[Collected data entries]
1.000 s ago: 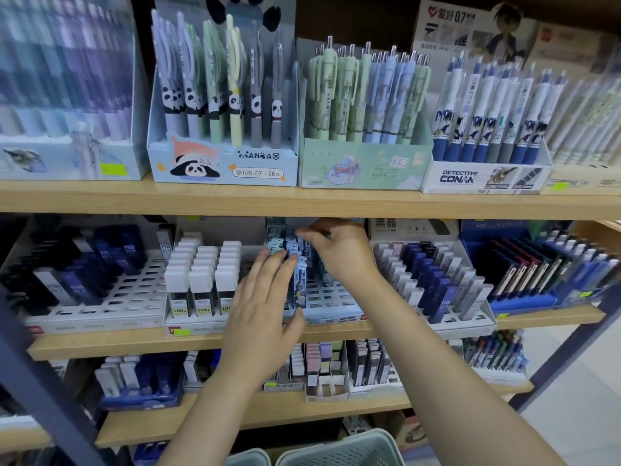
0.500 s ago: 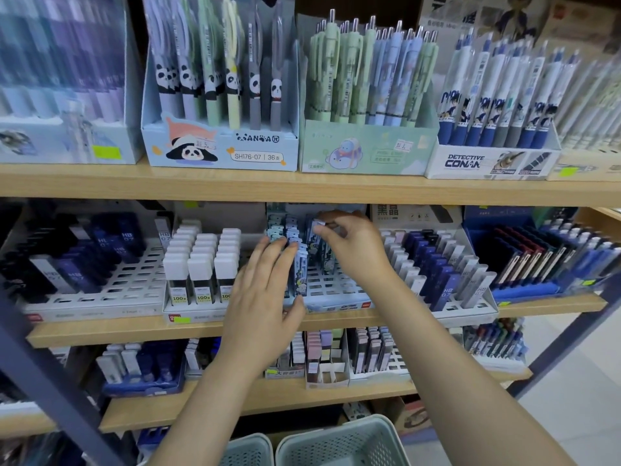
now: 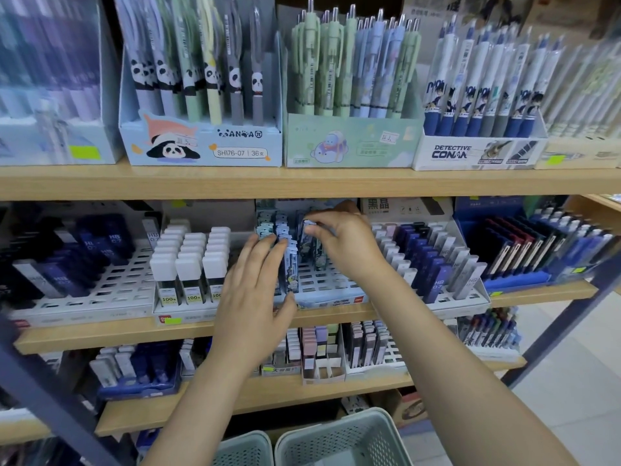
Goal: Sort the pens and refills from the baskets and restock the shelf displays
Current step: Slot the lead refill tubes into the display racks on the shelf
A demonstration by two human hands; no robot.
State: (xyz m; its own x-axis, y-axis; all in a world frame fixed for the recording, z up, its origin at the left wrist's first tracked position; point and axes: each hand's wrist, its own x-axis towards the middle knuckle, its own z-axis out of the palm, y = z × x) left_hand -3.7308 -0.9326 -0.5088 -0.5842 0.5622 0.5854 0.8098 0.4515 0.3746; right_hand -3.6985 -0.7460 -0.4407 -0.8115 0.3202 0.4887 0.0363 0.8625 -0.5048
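Boxes (image 3: 477, 151) read "DETECTIVE CONAN"; right hand (image 3: 346, 243) pinches refill case (image 3: 307, 230).

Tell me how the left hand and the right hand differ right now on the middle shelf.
The left hand lies open, fingers straight against the front refill boxes; the right hand has fingers curled, pinching one box. The left hand sits nearer the tray's front, the right hand farther back. Both work the same tray.

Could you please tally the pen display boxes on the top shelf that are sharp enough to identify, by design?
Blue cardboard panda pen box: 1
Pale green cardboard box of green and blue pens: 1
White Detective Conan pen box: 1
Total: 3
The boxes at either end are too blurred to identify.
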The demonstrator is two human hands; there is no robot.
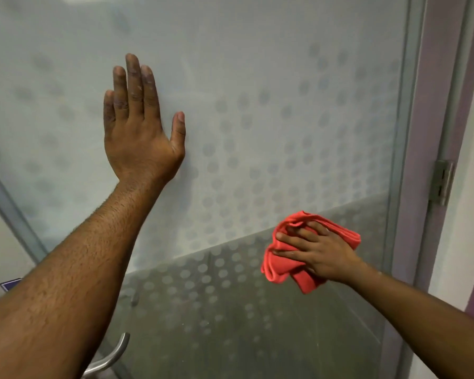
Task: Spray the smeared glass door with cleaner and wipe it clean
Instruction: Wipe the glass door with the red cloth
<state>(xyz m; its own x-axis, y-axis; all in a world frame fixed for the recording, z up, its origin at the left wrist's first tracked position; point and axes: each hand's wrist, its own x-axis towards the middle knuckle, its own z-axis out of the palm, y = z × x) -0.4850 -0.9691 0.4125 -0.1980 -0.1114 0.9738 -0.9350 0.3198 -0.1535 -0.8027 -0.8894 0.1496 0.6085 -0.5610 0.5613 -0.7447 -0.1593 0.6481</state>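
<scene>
Pressing red cloth [290, 269] on glass door [257, 105] near its hinge [441, 182], right hand [319, 253] fingers spread over it | left hand [140, 127] flat, fingers straight, on door above handle [110, 359]

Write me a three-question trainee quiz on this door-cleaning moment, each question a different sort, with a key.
1. True or false: the left hand grips the door handle.
2. Multiple choice: the red cloth is (A) draped over the handle, (B) pressed to the glass door under the right hand, (C) lying on the floor.
3. Fill in: the hinge is fixed at the door's ____ edge as seen in the picture.

Key
1. False: it lies flat on the glass, fingers straight, well above the handle.
2. B
3. right
</scene>
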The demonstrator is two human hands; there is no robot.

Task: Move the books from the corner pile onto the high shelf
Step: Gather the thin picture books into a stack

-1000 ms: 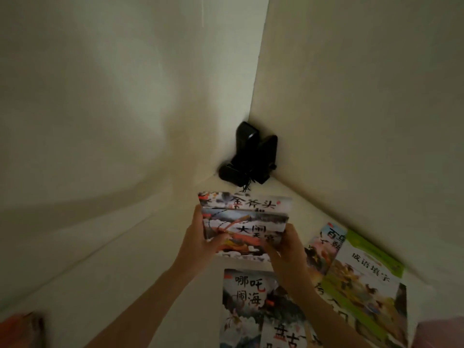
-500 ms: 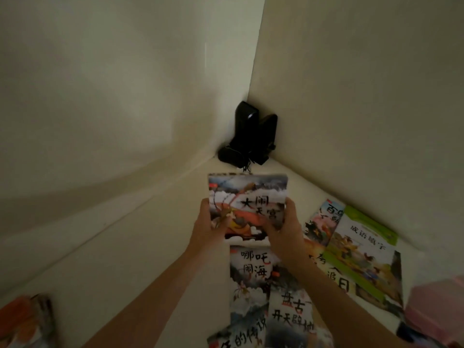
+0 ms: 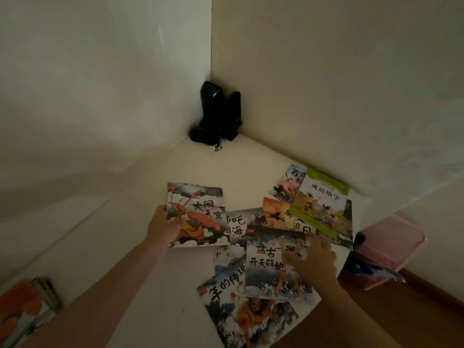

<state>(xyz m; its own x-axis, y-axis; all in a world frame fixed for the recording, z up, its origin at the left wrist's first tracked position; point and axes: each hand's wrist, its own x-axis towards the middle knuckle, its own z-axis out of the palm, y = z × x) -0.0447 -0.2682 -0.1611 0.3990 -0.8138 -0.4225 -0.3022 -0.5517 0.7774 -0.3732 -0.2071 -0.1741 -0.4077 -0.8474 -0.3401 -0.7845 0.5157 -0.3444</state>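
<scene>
Readable titles first: the book (image 3: 198,214) gripped by the left hand (image 3: 160,226) read 大闹天宫, with a monkey figure in orange-red on grey clouds. At 3 o'clock of it, partly covered, a book (image 3: 236,226) showed 哪吒 / 海. At centre lay the 盘古开天辟地 book (image 3: 266,264), a grey stormy cover with a red tag at its top left. At 6 o'clock, a book (image 3: 226,285) read 年的传说 along a diagonal, with an orange beast below. At 2 o'clock, the green-edged book (image 3: 322,204) read 成语填字; under it an orange book (image 3: 276,213) showed 追日, and at 1 o'clock a book (image 3: 288,184) showed 百鸟, rest hidden.

Left hand held the 大闹天宫 book at its left edge, thumb on the cover; whether it lay flat or was lifted could not be told. Right hand (image 3: 313,259) was spread loose, fingers (image 3: 288,249) on the 盘古 cover, gripping nothing. Hands were well apart.

All books lay flat and overlapping in a loose fan on a cream shelf surface (image 3: 150,285) set into a room corner. Cream walls (image 3: 326,84) met at 12 o'clock; dim light. Two black speakers (image 3: 218,111) with a tangle of cable stood in the corner. A blurred stack of books (image 3: 22,312) sat at 8 o'clock. A pink object (image 3: 391,242) and a brown floor (image 3: 414,310) showed at 4 o'clock.
</scene>
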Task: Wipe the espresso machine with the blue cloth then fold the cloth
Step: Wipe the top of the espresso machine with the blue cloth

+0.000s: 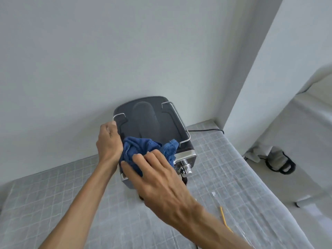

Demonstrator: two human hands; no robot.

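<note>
The espresso machine [152, 123] stands on the desk [224, 168], its back to the white wall [107, 51], seen from above. The blue cloth [143, 150] lies bunched on the front part of the machine's dark top, between the two hands. The right hand [158, 177] lies flat on the cloth with its fingers nearly straight and spread, pressing it down onto the front edge of the machine; part of the cloth sticks out beyond the fingertips toward the metal rail [181, 123] on the right. The left hand [107, 141] is curled against the left edge of the machine, its fingers bent by the left rail, just beside the cloth. A yellow strip [224, 218] lies on the desk near the right forearm, and a black cord [206, 130] runs behind the machine.
</note>
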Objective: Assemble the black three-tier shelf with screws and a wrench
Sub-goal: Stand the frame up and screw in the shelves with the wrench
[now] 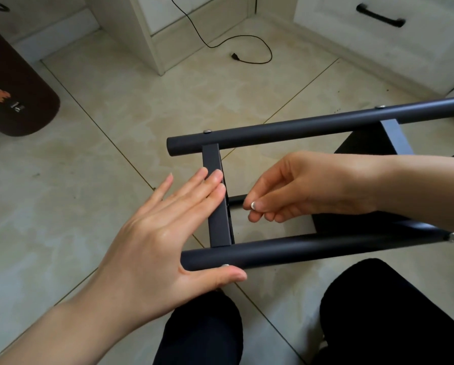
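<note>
The black shelf frame lies on its side over the tiled floor. Its far round tube point(312, 125) and near round tube point(312, 247) are joined by a flat crossbar point(216, 222). My left hand point(165, 235) lies flat with straight fingers pressing the crossbar, its thumb under the near tube beside a screw head point(225, 265). My right hand point(299, 185) pinches a small silver screw point(253, 205) at its fingertips, just right of the crossbar. A black shelf panel point(362, 143) shows behind my right wrist. No wrench is visible.
A brown round container point(15, 101) stands at the left. White cabinets point(378, 35) line the back, with a black cable point(236, 48) trailing on the floor. My knees in black trousers point(378, 312) sit below the frame.
</note>
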`<state>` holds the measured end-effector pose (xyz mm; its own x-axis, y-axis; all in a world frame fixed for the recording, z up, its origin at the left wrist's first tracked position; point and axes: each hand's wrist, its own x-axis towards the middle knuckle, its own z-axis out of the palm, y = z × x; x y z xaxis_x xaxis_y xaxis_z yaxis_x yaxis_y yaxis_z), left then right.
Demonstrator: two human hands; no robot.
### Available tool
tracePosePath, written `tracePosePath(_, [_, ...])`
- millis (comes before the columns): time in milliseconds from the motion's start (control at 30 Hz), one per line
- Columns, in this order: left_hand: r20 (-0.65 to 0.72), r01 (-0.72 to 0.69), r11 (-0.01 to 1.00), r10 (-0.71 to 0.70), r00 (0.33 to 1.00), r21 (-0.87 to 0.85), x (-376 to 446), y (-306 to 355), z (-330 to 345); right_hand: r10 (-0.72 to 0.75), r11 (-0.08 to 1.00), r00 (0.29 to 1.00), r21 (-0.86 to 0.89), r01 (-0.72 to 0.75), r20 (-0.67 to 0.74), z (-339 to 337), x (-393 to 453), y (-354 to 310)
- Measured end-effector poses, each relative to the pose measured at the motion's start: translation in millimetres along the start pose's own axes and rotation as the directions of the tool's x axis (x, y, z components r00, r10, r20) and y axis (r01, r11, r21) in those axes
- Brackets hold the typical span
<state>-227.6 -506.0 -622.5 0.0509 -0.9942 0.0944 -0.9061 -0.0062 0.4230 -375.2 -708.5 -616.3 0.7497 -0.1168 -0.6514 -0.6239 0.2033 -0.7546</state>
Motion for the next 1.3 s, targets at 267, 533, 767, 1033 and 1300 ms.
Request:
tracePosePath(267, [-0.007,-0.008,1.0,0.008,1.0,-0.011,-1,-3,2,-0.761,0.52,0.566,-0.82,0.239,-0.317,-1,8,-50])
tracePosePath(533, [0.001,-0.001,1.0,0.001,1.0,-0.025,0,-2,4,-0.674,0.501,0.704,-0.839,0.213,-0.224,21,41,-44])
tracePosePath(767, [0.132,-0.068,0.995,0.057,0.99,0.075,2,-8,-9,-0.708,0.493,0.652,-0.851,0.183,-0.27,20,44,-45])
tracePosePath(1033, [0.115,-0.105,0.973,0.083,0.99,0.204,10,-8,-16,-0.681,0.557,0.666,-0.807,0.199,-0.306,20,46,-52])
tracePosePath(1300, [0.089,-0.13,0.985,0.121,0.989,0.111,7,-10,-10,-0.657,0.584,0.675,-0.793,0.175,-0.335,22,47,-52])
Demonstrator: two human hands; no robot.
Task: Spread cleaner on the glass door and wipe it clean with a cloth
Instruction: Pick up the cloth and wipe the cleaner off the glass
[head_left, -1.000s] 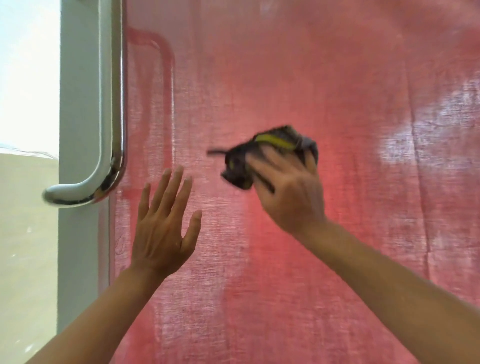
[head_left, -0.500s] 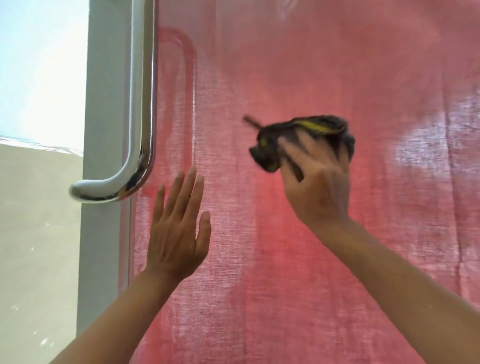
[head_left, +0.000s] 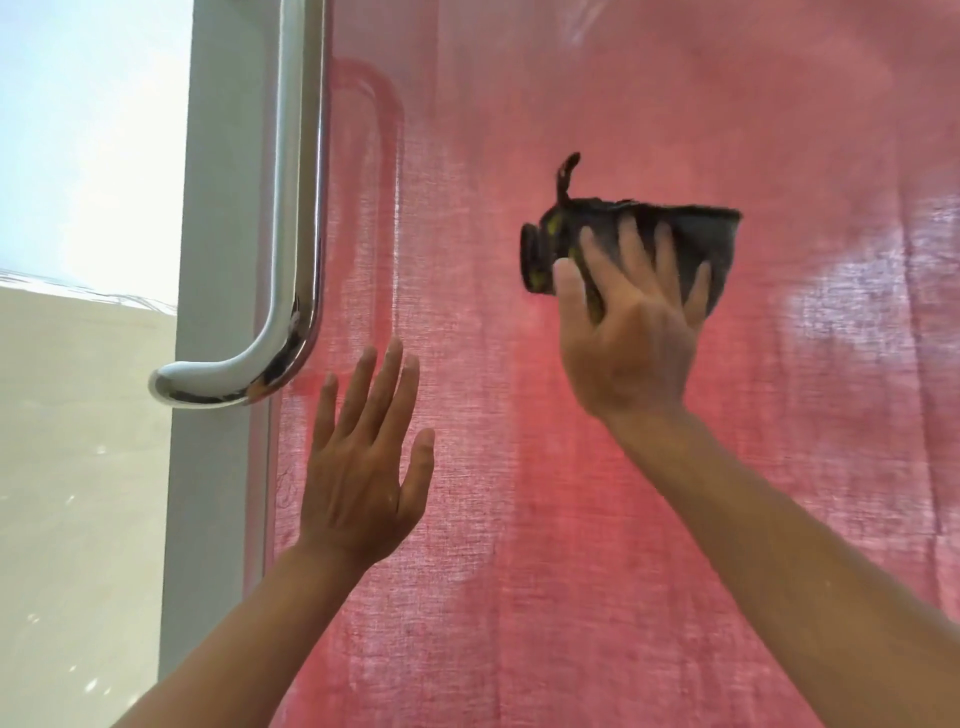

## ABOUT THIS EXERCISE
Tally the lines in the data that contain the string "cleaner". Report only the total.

## SOLUTION TO THE EXERCISE
3